INSTRUCTIONS TO FOLLOW: Only the lines holding the word "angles" are wanted; copy each of them from the listing.

[[ WORKING DATA, beginning ]]

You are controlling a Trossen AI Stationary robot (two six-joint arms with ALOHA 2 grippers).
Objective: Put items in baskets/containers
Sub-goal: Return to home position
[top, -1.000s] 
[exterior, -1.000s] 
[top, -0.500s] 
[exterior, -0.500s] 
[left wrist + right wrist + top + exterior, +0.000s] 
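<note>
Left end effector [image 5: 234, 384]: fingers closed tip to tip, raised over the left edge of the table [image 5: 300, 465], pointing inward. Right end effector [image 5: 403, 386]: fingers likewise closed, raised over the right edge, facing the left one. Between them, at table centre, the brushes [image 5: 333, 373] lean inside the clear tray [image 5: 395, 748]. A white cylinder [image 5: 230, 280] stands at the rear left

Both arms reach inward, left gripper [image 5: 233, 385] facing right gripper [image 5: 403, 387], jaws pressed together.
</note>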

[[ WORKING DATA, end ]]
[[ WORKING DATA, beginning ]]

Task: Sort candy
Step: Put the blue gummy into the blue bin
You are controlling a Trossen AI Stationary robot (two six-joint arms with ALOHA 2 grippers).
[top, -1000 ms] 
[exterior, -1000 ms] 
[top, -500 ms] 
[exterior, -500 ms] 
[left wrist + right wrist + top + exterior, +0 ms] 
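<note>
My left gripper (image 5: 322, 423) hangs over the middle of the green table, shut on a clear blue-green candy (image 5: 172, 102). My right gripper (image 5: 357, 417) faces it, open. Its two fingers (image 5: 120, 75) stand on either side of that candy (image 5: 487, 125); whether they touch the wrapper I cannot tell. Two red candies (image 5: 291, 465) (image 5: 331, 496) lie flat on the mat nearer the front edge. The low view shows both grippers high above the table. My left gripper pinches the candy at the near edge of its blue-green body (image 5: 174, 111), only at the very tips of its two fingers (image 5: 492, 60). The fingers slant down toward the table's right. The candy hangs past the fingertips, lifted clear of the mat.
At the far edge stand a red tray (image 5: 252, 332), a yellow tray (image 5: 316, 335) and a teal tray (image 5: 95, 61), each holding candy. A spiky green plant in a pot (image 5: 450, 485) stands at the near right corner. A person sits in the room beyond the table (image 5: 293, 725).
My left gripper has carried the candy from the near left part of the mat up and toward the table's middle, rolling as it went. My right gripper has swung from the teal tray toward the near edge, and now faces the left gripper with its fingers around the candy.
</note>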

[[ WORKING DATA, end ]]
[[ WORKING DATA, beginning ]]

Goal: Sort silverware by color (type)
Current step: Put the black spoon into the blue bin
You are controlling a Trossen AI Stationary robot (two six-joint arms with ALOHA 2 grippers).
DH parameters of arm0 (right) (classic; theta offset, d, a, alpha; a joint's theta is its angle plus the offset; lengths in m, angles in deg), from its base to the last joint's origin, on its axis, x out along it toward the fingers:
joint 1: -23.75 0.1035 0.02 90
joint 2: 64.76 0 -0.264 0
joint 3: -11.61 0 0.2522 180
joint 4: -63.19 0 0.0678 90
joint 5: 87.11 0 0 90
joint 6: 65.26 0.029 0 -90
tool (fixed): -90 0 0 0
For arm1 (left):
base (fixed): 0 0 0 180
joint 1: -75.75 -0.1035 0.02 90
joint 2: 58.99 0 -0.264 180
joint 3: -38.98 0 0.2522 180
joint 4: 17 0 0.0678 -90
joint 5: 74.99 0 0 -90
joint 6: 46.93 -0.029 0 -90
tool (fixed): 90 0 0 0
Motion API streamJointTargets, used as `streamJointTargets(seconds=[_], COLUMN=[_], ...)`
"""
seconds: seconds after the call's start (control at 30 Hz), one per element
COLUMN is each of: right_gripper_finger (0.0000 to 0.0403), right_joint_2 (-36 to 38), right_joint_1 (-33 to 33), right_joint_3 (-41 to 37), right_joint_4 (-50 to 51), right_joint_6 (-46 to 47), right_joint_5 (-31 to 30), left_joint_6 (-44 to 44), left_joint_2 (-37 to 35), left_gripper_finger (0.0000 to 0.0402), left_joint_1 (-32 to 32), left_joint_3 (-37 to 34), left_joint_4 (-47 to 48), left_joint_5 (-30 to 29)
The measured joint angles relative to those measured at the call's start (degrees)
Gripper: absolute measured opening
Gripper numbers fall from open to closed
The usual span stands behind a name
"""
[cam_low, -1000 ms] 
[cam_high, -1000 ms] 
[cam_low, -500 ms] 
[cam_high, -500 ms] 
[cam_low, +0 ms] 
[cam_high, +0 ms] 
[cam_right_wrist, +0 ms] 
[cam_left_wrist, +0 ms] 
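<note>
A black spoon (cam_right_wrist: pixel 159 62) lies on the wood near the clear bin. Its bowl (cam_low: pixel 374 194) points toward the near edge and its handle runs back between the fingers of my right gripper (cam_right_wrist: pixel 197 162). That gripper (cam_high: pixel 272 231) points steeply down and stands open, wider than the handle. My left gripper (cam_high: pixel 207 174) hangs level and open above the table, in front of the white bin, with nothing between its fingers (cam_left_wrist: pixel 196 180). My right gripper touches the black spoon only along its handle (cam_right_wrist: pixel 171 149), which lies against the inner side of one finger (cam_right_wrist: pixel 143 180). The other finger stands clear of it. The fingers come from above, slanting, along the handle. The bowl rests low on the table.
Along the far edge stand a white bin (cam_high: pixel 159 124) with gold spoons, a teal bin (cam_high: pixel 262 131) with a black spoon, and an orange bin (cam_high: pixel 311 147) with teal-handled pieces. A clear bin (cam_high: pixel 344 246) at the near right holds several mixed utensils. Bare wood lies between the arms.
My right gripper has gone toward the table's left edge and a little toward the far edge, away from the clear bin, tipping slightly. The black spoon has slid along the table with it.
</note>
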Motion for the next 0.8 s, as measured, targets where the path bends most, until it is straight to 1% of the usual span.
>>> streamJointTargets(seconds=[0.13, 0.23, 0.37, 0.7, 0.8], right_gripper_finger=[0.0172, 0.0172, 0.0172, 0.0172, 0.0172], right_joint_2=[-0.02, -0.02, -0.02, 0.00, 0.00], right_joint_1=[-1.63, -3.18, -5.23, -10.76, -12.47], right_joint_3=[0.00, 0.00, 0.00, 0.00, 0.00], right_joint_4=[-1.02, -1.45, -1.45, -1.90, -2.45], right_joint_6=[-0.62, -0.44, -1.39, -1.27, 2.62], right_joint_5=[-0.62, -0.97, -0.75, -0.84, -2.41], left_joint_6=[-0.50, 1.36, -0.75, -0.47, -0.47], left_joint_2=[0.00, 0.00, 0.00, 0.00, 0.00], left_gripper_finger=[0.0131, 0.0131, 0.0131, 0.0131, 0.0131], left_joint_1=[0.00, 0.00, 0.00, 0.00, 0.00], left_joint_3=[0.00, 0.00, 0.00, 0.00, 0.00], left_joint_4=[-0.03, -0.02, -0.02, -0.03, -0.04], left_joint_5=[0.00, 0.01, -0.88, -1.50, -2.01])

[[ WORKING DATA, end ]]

FINISHED TASK:
DH parameters of arm0 (right) (classic; theta offset, d, a, alpha; a joint's theta is its angle plus the offset; lengths in m, angles in deg), from its base to the last joint's origin, on its axis, x out along it toward the fingers:
The measured joint angles relative to those measured at the call's start (degrees)

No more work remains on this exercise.